** EXERCISE PROMPT **
Reproduce exactly, from the data that follows, the line with "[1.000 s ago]", the line with "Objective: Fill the", and every line that lies between them.

Stored records
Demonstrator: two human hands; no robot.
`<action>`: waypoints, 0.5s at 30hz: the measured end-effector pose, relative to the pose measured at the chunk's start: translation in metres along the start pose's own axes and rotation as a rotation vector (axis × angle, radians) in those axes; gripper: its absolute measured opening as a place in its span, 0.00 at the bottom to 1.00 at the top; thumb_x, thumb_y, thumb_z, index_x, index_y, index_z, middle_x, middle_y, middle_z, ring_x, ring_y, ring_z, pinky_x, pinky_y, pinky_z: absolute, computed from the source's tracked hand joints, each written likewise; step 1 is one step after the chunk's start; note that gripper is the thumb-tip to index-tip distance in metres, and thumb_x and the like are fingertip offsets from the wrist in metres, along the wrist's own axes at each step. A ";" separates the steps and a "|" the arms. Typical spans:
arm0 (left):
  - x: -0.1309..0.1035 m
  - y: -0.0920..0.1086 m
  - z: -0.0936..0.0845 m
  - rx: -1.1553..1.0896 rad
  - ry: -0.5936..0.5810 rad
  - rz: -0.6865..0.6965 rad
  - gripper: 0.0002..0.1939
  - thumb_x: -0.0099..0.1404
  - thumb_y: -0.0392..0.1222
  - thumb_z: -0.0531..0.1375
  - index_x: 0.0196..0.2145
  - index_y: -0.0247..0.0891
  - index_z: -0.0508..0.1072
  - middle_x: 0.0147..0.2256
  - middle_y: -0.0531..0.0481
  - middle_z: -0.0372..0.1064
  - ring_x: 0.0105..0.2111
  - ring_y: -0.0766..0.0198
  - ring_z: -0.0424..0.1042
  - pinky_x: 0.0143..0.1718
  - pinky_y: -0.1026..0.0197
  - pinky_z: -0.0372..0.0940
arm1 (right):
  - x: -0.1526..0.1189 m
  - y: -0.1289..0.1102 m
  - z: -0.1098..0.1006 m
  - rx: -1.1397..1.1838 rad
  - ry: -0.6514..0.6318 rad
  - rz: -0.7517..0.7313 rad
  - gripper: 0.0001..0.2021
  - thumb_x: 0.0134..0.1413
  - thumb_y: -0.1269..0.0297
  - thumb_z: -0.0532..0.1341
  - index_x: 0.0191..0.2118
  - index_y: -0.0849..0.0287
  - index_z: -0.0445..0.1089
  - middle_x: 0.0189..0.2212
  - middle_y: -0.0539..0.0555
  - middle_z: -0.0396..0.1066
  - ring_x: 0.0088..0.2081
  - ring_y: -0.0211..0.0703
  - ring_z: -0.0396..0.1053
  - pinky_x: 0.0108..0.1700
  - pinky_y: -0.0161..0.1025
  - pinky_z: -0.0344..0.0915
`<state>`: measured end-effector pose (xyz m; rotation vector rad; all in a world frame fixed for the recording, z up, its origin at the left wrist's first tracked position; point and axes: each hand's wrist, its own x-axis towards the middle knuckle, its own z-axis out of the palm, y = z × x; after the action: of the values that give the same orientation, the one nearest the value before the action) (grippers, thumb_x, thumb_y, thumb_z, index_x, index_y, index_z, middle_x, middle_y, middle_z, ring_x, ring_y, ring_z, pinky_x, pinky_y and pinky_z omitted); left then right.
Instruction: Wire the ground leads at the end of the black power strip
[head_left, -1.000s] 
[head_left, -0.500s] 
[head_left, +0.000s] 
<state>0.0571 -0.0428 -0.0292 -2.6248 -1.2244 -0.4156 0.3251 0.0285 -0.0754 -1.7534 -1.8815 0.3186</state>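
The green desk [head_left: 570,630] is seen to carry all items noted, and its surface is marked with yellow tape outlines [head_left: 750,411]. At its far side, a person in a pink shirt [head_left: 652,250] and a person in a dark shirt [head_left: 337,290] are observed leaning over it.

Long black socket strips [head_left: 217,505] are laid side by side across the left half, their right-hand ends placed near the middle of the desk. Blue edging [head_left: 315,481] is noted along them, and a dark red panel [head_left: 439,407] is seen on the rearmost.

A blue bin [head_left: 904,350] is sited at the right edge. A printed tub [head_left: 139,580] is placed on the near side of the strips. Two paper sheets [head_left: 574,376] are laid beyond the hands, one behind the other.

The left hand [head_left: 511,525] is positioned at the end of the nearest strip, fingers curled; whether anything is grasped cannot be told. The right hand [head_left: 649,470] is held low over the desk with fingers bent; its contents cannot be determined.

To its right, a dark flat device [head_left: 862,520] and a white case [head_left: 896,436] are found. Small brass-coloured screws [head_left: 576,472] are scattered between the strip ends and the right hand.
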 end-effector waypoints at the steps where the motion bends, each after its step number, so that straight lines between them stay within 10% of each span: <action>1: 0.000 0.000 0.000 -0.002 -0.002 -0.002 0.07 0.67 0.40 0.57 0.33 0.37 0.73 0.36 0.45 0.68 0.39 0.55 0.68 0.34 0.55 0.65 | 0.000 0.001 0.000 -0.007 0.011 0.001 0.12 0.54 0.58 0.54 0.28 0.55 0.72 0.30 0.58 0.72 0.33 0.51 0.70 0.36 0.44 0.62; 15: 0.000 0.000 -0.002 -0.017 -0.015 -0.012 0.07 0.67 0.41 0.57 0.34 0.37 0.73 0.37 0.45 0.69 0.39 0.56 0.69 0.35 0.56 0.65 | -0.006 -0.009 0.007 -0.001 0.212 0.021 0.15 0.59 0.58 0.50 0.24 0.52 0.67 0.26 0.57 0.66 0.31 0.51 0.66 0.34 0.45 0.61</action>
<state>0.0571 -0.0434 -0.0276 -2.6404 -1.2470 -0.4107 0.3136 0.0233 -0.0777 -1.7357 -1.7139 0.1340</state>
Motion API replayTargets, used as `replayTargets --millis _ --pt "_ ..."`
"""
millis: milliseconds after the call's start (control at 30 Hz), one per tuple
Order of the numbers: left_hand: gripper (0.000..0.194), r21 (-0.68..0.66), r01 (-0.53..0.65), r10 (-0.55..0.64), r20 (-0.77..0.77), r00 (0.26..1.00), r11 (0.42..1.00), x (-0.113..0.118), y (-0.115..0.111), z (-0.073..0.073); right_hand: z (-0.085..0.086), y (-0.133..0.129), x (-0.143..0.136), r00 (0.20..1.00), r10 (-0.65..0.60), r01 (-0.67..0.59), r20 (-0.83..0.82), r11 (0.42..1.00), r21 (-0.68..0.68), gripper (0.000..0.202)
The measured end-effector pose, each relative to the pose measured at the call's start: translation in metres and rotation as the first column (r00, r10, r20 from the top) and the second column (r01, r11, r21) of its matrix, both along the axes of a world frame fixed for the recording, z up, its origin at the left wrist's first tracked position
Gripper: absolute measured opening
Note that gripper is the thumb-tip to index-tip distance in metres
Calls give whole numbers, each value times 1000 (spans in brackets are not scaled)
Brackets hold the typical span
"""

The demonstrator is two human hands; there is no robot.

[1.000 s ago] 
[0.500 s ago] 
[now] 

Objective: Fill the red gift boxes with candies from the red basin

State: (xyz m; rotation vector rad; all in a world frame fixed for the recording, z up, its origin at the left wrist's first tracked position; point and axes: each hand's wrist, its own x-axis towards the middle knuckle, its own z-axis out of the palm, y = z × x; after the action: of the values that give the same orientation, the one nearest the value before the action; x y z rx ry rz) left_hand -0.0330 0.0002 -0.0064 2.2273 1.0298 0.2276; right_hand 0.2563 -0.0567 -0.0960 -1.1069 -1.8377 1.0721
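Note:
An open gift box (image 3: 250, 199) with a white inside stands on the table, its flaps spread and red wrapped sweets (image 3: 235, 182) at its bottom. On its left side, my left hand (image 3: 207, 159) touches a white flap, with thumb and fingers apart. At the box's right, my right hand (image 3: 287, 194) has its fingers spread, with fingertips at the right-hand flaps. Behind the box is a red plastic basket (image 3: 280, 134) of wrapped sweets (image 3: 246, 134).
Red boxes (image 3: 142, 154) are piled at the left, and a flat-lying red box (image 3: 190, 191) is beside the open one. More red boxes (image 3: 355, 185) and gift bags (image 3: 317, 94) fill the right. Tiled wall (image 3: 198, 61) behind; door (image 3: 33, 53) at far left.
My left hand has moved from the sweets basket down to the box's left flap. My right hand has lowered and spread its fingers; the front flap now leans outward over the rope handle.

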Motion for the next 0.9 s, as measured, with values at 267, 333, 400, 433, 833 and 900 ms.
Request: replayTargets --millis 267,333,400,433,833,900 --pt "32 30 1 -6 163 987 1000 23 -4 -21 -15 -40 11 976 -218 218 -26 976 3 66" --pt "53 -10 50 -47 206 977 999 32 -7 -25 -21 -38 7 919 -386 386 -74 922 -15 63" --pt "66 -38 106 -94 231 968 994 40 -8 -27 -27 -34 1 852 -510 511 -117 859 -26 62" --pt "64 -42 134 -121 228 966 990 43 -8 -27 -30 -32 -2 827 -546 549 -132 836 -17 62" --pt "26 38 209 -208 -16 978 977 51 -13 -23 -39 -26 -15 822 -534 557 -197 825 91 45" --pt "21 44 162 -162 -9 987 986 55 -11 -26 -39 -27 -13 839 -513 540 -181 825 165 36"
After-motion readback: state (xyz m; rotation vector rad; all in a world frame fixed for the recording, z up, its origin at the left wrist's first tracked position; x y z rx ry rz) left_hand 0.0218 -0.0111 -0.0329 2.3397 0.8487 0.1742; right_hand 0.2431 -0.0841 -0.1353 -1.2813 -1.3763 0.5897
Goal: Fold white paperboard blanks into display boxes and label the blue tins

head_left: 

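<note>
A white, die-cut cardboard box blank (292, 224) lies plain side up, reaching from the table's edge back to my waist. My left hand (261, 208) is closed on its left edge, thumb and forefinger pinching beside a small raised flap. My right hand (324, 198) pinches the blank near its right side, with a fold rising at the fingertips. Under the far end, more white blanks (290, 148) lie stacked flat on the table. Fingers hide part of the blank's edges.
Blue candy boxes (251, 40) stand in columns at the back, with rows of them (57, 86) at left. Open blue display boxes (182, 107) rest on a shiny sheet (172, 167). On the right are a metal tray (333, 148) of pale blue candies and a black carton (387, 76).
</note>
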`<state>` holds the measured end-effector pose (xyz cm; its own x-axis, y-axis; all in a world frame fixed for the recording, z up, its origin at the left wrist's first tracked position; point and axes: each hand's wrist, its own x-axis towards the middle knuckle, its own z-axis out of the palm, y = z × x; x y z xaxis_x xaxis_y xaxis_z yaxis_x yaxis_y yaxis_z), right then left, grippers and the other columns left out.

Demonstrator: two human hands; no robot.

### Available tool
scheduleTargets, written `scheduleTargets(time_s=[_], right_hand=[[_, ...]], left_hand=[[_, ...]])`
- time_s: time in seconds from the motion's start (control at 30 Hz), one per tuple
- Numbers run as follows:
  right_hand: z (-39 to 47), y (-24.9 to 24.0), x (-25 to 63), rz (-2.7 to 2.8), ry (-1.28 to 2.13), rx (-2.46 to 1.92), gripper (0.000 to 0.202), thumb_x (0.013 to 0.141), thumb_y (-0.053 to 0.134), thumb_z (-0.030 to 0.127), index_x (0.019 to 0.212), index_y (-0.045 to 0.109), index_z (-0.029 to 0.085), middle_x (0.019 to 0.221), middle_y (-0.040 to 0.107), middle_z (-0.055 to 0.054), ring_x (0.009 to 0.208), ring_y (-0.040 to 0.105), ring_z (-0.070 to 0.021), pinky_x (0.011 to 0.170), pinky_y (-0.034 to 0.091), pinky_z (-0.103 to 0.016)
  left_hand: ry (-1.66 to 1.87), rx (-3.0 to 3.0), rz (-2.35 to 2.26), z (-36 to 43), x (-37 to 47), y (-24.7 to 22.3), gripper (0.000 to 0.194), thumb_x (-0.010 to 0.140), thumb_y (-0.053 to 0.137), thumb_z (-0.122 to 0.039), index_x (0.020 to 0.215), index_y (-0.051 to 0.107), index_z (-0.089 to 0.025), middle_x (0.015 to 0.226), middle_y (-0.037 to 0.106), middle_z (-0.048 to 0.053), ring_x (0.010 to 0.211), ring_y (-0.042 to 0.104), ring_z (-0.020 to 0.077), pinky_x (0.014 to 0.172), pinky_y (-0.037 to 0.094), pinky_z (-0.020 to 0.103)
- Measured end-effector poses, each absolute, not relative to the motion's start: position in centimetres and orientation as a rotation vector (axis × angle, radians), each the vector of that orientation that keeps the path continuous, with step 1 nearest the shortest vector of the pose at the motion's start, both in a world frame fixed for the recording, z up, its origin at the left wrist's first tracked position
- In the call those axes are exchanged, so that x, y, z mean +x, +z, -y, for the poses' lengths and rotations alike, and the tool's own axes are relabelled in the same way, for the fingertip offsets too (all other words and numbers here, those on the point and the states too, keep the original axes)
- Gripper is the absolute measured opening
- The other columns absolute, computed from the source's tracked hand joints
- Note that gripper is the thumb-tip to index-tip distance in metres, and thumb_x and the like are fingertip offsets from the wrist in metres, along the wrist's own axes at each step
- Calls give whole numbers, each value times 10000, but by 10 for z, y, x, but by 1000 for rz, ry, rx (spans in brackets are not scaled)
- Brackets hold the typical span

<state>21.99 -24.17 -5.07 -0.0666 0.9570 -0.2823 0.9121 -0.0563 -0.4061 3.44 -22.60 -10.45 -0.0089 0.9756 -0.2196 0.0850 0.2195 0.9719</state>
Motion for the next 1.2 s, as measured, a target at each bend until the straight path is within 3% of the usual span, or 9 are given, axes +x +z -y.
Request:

** ANSWER FOR THIS EXERCISE **
[1.000 s ago] 
[0.500 s ago] 
[now] 

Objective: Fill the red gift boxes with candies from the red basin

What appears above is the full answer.